In diesem Moment stieß das Schwein, das in dem Rucksack höchst unbequem reiste, ein solches Grunzen aus, dass Gamboa vor Schreck und im Glauben, der Neger sei der leibhaftige Teufel, zurückwich, etliche Leute beiseitestieß und die Flucht ergriff. Von Weitem rief er Cecilia Valdés noch zu: »Vergiss nicht, dass ich dich morgen sehen will!«

»Nun müssn Se wähln«, sagte Dionisios, »zwischen nen Feigling und nen armen Schlucker.«

»Sie irren sich!«, rief Cecilia. »Er ist kein Feigling!«

»Ich irr mich nich. Alle sind se hier Feiglinge! Wanzngeschmeiß, einer wie der andre!«

Und bei diesen letzten Worten sah sich Dionisios herausfordernd in der Menge um.
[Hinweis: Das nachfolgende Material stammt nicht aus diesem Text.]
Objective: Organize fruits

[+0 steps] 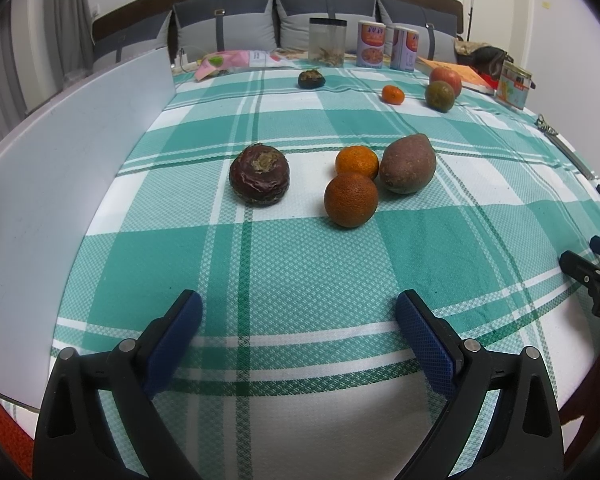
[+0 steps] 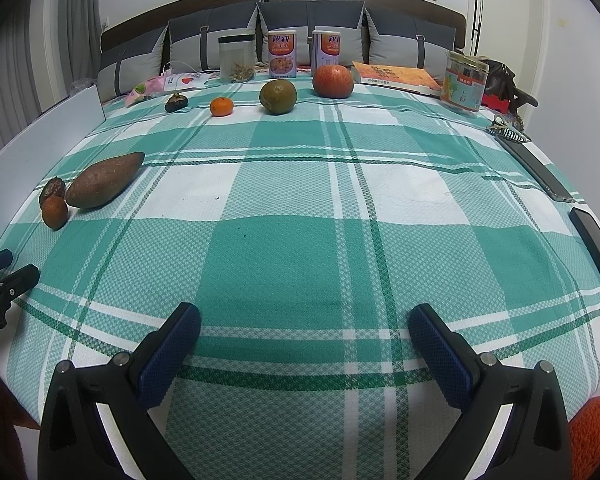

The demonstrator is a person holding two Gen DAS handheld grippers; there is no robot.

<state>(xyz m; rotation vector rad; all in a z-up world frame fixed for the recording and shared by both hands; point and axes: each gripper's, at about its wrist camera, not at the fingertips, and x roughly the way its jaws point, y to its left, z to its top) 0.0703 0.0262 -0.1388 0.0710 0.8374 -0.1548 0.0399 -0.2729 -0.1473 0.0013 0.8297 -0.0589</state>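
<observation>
Left gripper (image 1: 299, 312): jaws spread wide, blue pads holding nothing, hovering over the green-and-white checked tablecloth (image 1: 300, 264).
Right gripper (image 2: 305, 326): equally wide apart, empty, above bare cloth; its tip also shows at the right edge of the left wrist view.
Near group: a dark wrinkled fruit (image 1: 259, 178) stands apart to the left; two oranges, the nearer orange (image 1: 351, 199) touching the farther orange (image 1: 357, 162), with a brownish sweet potato (image 1: 407, 163) just beside them.
Far row: a small dark fruit (image 2: 176, 103), a tangerine (image 2: 221, 106), a greenish round fruit (image 2: 278, 96), a red apple (image 2: 333, 81), well apart from each other.
Obstacles: none between either gripper and the fruit (open cloth only).
Behind: a clear jar (image 2: 237, 58), two labelled cans (image 2: 282, 53), a book (image 2: 400, 76), a plastic tub (image 2: 463, 82), grey cushions (image 2: 312, 28).
Left edge: white board (image 1: 60, 152).
Writing: Chinese characters on the cans, too small to read.
</observation>
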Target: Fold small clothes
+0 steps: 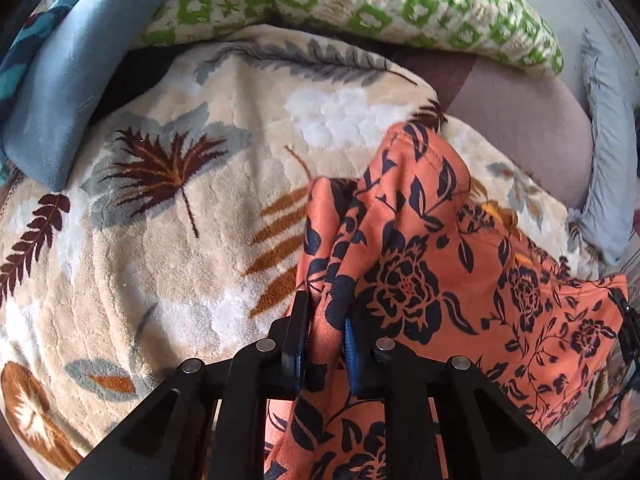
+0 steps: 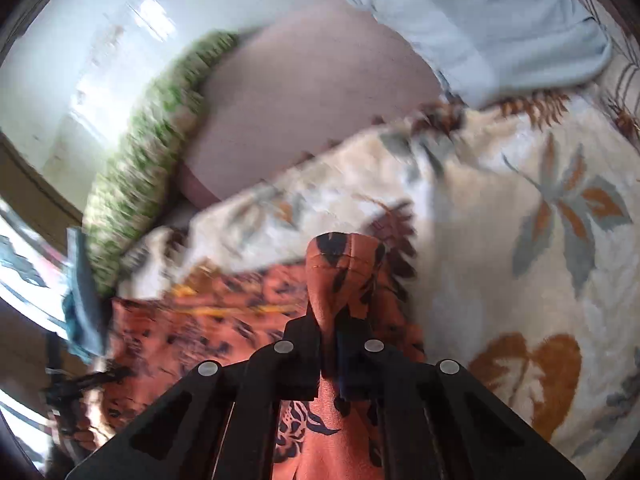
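An orange garment with a dark blue flower print (image 1: 424, 264) is held up over a cream leaf-patterned blanket (image 1: 168, 240). My left gripper (image 1: 326, 312) is shut on a bunched edge of it, and the cloth rises in folds past the fingertips and spreads to the right. In the right wrist view my right gripper (image 2: 330, 326) is shut on another corner of the same orange garment (image 2: 344, 268), which stands up between the pads. The rest of the garment stretches left, blurred. At the far right of the left wrist view, a dark shape (image 1: 630, 332) holds the garment's far corner.
A green and white patterned pillow (image 1: 360, 4) lies at the back. A blue folded cloth (image 1: 76, 80) rests at the left, a pale grey-blue garment (image 2: 500, 28) on the mauve sheet (image 2: 312, 100). The blanket (image 2: 520, 240) covers the bed to the right.
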### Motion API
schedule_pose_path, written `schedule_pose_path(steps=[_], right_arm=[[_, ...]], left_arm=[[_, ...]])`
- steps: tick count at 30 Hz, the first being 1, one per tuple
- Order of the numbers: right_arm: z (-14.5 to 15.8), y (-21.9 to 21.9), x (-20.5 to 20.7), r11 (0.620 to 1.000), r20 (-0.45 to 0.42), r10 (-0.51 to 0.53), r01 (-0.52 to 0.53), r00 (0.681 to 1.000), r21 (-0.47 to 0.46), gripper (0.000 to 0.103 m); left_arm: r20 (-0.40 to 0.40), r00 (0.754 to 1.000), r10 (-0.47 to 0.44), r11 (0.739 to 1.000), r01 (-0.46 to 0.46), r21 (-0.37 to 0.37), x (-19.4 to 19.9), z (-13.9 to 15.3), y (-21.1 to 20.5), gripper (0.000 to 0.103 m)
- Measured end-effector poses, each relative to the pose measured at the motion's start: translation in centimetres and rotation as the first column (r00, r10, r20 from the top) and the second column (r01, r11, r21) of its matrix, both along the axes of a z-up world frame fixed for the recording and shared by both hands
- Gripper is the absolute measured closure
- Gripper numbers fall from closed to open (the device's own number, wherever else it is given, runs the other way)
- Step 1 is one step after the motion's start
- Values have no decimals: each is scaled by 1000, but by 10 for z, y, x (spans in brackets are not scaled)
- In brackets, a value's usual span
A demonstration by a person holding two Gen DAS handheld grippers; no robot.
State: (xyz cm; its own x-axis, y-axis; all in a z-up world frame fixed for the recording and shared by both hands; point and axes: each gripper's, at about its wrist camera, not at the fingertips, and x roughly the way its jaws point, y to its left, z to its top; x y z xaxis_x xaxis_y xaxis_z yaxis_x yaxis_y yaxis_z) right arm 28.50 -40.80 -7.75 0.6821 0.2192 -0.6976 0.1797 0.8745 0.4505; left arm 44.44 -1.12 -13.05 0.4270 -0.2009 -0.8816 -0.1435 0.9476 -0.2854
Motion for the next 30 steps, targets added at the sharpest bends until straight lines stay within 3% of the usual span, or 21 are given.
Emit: schedule_pose_path(steps=[1, 2, 6, 8, 10, 12, 14, 16, 19, 24, 26, 28, 29, 30], right_arm=[[10, -5, -4, 1000, 74, -12, 10, 997, 22, 98], [11, -10, -3, 999, 87, -33, 31, 996, 21, 98], [-45, -29, 18, 992, -155, -123, 118, 980, -43, 98], [-64, -31, 13, 991, -189, -134, 130, 973, -34, 97], [-67, -32, 7, 990, -150, -133, 137, 980, 23, 92], [-65, -31, 7, 990, -146, -125, 132, 981, 39, 92], [-65, -31, 10, 992, -148, -113, 121, 982, 44, 92], [-64, -29, 10, 991, -156, -116, 124, 981, 46, 88], [-65, -26, 10, 990, -165, -108, 121, 980, 72, 71], [-66, -25, 14, 994, -194, -87, 99, 977, 53, 69], [-67, -24, 17, 994, -204, -91, 100, 975, 35, 68], [-69, -23, 18, 995, -209, -89, 95, 974, 19, 68], [-69, -22, 19, 996, -206, -82, 85, 975, 4, 71], [-65, -20, 19, 998, -191, -68, 68, 979, -9, 84]], left_arm=[[-9, 1000, 12, 1000, -12, -1, 2, -6, 2, 88], [-32, 999, 19, 1000, -19, 16, 5, -13, 2, 88], [-8, 1000, 16, 998, -16, 56, 3, -11, -6, 88], [29, 999, 17, 1000, -17, 12, -1, 1, -4, 89], [79, 997, 0, 998, 5, -64, -5, 17, -3, 89], [131, 991, -21, 996, 32, -78, -4, 32, -8, 84], [143, 989, -36, 999, 41, -28, 5, 39, -16, 71], [129, 991, -41, 999, 36, 39, 19, 37, -22, 52], [64, 997, -50, 993, 42, 112, 44, 25, -36, 52], [1, 996, -86, 963, 83, 256, 81, 1, -64, 52], [-8, 996, -86, 967, 85, 239, 89, -8, -69, 55], [-2, 995, -97, 978, 96, 184, 90, -12, -66, 98], [-5, 996, -87, 987, 87, 138, 88, -12, -63, 97], [19, 998, -61, 993, 59, 105, 84, -8, -57, 98]])
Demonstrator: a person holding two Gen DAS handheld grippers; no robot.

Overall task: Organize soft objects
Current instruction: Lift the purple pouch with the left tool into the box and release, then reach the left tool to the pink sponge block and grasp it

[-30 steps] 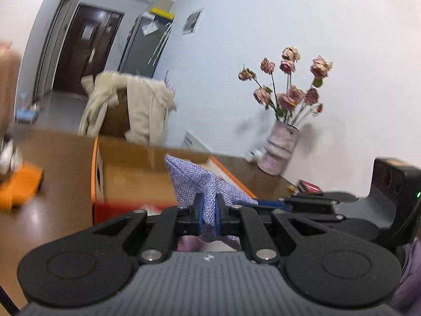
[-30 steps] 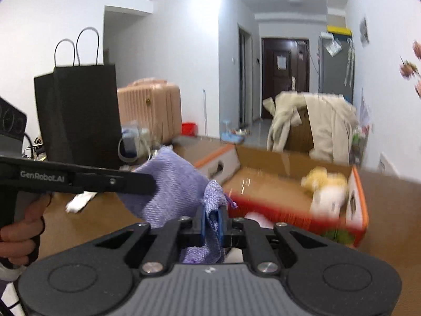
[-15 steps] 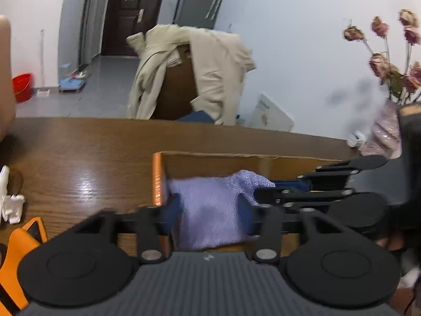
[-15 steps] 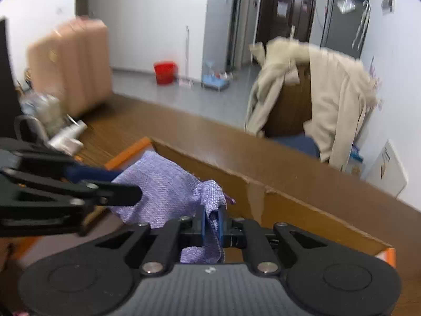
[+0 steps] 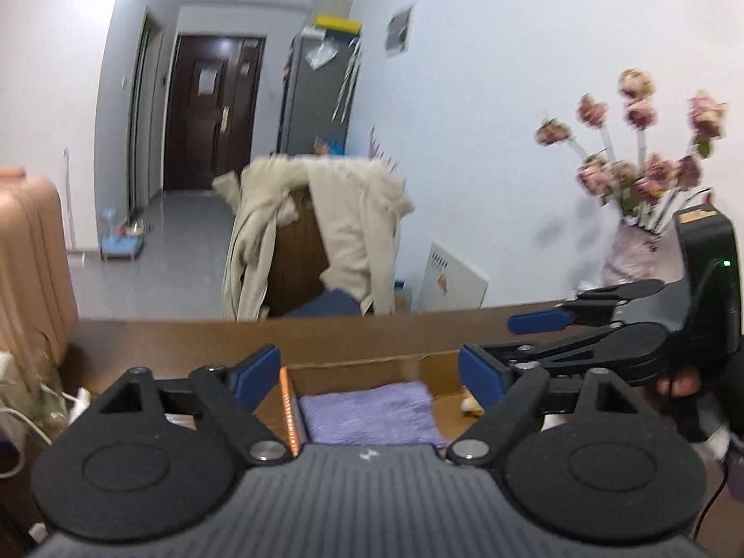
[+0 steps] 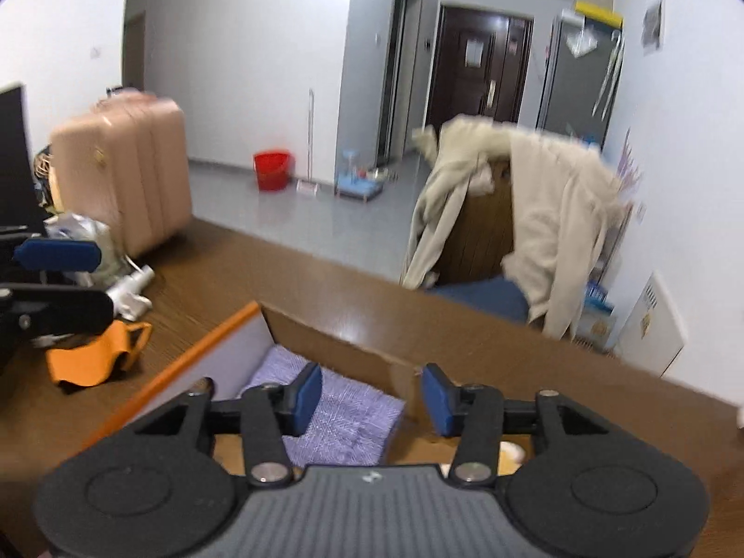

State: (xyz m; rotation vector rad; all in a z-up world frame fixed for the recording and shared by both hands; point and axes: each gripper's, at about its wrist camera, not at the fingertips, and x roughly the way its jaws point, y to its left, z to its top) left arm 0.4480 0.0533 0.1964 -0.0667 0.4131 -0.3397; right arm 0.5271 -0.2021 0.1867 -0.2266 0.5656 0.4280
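Left gripper (image 5: 369,374) hangs over the near end of the cardboard box (image 6: 325,330), jaws spread wide and just been opening, nothing pinched between them; the purple cloth (image 5: 369,414) shows through the gap but lies down in the box, clear of the blue pads (image 5: 258,369). Right gripper (image 6: 370,400) also over the box, a bit further along, jaws parted about halfway and likewise just been opening, pads off the cloth (image 6: 346,418). Cloth sits folded flat on the box floor, tucked into the corner by the orange-edged wall (image 6: 186,358), touching that wall. Something small, pale-yellowish (image 5: 469,402) lies in the box just beside the cloth, on the side away from the orange wall; too blurry to say what. In the left view the right gripper (image 5: 521,344) comes in over the box from the side, w/ fingers of the hand (image 5: 679,381) on its handle. Box stands on a brown wooden table (image 6: 325,283). Beside the box, orange-wall side, an orange bag-like thing (image 6: 93,353) and a white item (image 6: 132,288) on the table. Beyond the box, a chair w/ a beige coat (image 6: 548,204) draped over it; vase w/ pink flowers (image 5: 641,172) near the wall.
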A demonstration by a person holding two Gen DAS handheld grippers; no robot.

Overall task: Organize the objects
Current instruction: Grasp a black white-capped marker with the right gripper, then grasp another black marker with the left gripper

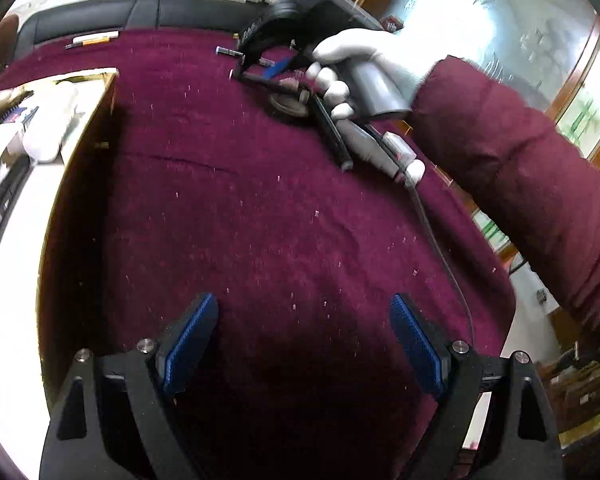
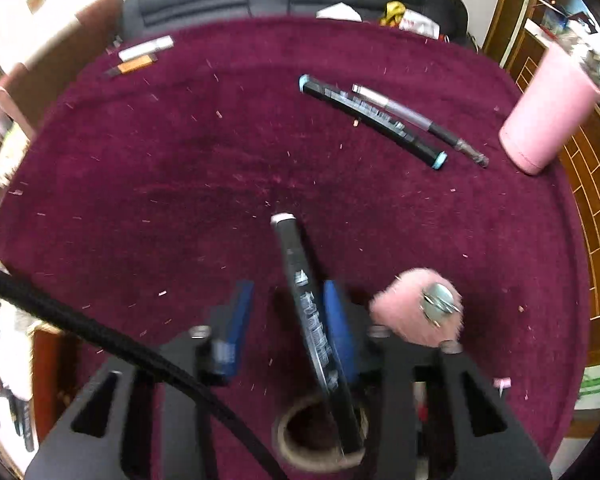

»Der Feigling sind Sie, dass Sie eine Señorita beleidigen!«, stieß José Dolores Pimienta hervor, der bereit war, Cecilia zu beweisen, dass er mutiger war als Leonardo.

»Wanzngeschmeiß!«, war Dionisios’ Antwort. »Komm mit raus und lern mein Messer kenn!«

José Dolores hätte das Blut besagten Getiers haben müssen, um Dionisios’ Herausforderung die Antwort schuldig zu bleiben. Gefolgt von der gut gelaunten Menge, die in sicherer Entfernung blieb, gingen Vater und Sohn auf die Straße.

»Wams, lass den Mann raus!«, schrie José Dolores, Dionisios wegen seiner engen Kleidung verspottend.

»Wir werden ja sehen, wer hier wen rauslässt«, gab Dionisios zurück. Und als er den Rucksack öffnete, um das Messer hervorzuholen, flatterte das Huhn heraus, direkt gegen die Brust Cecilia Valdés’, die einen Schrei ausstieß und ohnmächtig niedersank.

Cecilia musste aber selber sehen, wie sie wieder zu sich kam, denn die beiden Männer kämpften bereits in einem Duell auf Leben und Tod. Mit dem Hut als Schild in der Linken sprangen sie beide mal aufeinander zu, mal zurück und stießen dabei mit dem Dolch in die Luft.

»Hurra!«, schrie die Menge, verschanzt hinter den Tilburys und sogar auf dem Dach, bei jeder Attacke der Kontrahenten (egal, welcher der beiden gerade vorsprang). Zudem ließ das Fehlen von Straßenlaternen völlig im Dunkeln, wer in diesem Schlagabtausch wen verwundete. Doch Dionisios fehlte es an der Gewandtheit und Jugend des Mulatten, und obendrein schränkte der gewaltige Rucksack, den er nicht ablegen wollte, seine Bewegungsfreiheit ein. Schon bald war das Geräusch zerreißenden Stoffs zu hören, gefolgt von einem Schmerzensschrei.

»Hurra!«, schrien alle noch einmal, ohne zu wissen, wen es erwischt hatte.

Es war Dionisios, der zu Boden ging, auf den Rücken fiel und endlich den roten Rucksack abwarf, aus dem im vollen Galopp das Schwein entwischte.

»Bist du verletzt?«, fragte Cecilia Valdés das zwischen ihren Beinen hindurchschlüpfende Schwein im Glauben, es sei José Dolores.

»Nicht eine Schramme«, antwortete der aus dem Dunkel auftauchende Mulatte. »Nicht der geringste Kratzer«, fügte er noch stolzer hinzu, als er den Kopf der Frau, die er so heiß liebte, an seinem Herzen lehnen spürte.

So standen sie nur einen Augenblick. Denn schon war in der Menschenmenge ein neuer Schrei zu hören.

»Nichts wie weg, da kommt Tondá!«

Und alle, sogar der tödlich Verwundete, ergriffen die Flucht, als der schmucke schwarze Hauptmann, zu Pferde und mit Säbel und Epauletten, am Ort des Geschehens auftauchte.